Arab diplomats also mention the policies of both Israeli Prime Minister Sharon and US President George W Bush as factors accounting for the dwindling official support for the Intifada. "For months now, it has been made very clear that while Sharon would use the Intifada, especially the suicide-bombings, as a pretext to reoccupy Palestinian land, demolish Palestinian infrastructure, and kill Palestinian citizens, US President Bush who is busy appeasing the Jewish lobby in the US to serve his own political agenda, would turn a blind eye to atrocities committed by Sharon against the Palestinians," commented one source.

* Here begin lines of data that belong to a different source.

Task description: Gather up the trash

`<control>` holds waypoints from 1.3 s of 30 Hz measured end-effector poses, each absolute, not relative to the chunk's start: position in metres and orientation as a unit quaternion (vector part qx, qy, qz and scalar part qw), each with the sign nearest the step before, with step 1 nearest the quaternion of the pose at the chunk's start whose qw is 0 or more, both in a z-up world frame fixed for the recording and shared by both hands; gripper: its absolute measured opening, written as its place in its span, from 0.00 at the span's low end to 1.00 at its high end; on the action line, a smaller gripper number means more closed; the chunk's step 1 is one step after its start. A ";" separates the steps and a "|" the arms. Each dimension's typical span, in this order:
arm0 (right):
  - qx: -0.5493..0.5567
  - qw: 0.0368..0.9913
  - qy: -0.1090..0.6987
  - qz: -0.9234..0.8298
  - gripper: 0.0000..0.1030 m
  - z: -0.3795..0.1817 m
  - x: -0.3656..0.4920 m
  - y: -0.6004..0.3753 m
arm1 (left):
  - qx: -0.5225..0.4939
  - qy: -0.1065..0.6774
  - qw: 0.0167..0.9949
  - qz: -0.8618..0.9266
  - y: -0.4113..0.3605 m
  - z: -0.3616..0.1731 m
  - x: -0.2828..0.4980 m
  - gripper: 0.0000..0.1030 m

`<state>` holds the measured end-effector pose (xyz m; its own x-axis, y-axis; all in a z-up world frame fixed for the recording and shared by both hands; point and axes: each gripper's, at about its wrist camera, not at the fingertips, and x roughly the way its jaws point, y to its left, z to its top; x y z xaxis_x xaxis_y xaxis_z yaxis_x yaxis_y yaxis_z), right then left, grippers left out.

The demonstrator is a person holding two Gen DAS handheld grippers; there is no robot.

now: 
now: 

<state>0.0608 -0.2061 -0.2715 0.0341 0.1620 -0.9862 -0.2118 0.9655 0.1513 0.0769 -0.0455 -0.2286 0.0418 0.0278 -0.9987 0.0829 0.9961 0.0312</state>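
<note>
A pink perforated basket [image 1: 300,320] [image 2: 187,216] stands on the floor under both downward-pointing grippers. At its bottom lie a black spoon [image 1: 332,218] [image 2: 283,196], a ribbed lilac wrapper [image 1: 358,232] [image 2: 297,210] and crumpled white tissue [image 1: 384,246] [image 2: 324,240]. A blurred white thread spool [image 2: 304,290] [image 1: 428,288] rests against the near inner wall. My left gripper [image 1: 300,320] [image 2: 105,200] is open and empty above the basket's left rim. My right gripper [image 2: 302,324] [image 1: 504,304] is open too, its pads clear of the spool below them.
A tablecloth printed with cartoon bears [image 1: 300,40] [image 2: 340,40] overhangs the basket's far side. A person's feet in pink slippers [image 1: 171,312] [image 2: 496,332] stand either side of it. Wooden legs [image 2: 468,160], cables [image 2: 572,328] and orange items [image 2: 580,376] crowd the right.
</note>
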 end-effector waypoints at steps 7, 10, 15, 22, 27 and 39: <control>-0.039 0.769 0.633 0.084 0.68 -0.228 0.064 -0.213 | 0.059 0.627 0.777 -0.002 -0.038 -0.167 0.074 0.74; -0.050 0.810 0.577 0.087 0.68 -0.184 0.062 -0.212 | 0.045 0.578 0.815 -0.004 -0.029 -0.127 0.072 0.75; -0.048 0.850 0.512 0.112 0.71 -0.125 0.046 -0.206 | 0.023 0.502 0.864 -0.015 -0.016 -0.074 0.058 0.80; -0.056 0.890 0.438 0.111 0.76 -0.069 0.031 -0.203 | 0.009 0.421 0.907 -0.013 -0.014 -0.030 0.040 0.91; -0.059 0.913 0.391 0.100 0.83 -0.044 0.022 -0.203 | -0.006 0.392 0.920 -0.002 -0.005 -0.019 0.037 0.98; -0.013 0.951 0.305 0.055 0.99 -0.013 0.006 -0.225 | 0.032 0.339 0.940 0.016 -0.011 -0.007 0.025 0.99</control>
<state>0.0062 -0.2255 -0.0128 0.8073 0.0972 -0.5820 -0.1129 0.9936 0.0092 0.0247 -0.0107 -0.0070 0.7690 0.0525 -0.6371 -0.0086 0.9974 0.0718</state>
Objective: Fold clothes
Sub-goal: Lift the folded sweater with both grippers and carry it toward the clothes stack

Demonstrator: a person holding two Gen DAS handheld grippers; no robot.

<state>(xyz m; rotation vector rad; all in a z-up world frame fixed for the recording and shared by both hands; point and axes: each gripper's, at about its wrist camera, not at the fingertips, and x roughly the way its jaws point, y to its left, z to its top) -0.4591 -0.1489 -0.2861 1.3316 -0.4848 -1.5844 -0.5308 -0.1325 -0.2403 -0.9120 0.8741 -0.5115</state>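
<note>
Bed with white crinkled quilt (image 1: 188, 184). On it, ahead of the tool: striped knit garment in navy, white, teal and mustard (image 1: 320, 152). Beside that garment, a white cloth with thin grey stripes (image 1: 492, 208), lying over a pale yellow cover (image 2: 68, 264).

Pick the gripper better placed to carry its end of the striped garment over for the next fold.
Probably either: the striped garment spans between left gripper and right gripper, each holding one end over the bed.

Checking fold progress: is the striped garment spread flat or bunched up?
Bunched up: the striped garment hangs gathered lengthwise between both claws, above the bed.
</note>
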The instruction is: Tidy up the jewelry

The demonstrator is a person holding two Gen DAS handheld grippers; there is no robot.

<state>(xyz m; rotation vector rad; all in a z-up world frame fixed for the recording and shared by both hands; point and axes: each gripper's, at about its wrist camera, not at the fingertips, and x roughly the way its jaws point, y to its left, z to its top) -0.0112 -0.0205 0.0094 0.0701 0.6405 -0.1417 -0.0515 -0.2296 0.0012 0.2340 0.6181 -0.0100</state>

This said, the future of the Intifada, however, will not be determined by the level of official Arab support since, as many officials and observers would agree, no Arab official, including Palestinian leader Yasser Arafat, is in a position to either halt or keep up the Intifada. "Actually, it was the realisation that Arafat has no control over the future of the Intifada that made the Americans decide to exclude the Palestinian leader from the ongoing political game and leave it almost totally to Sharon's discretion," commented one Arab diplomat. He added, "This is also the reason that Arafat is being snubbed by most Arab leaders -- including those who think he can stop the Intifada, but is not doing anything in that respect, and those who are aware that there is really nothing he can do about it."

So what determines the future of the Intifada? Arab diplomats answer: the future of Iraqi President Saddam Hussein.

"It doesn't really matter very much whether Arafat stays or goes because he is not the one who is running the Intifada. What matters, is whether or not the US launches a military strike to decapitate the Iraqi regime," argued one Arab diplomatic source. He added, "If the US goes to war in Iraq, it would need quite some time to stabilise the situation there. Towards that end, Washington might find itself in a position where it has to make do with both Arafat and Sharon and induce Palestinian and Israeli leaderships to agree to a peace deal to reduce tension in this part of the Middle East."

So, if the US follows through with its reported plans and launches a two-month military operation against Iraq in February, then by its third anniversary, September 2003, the Intifada might be something of the past.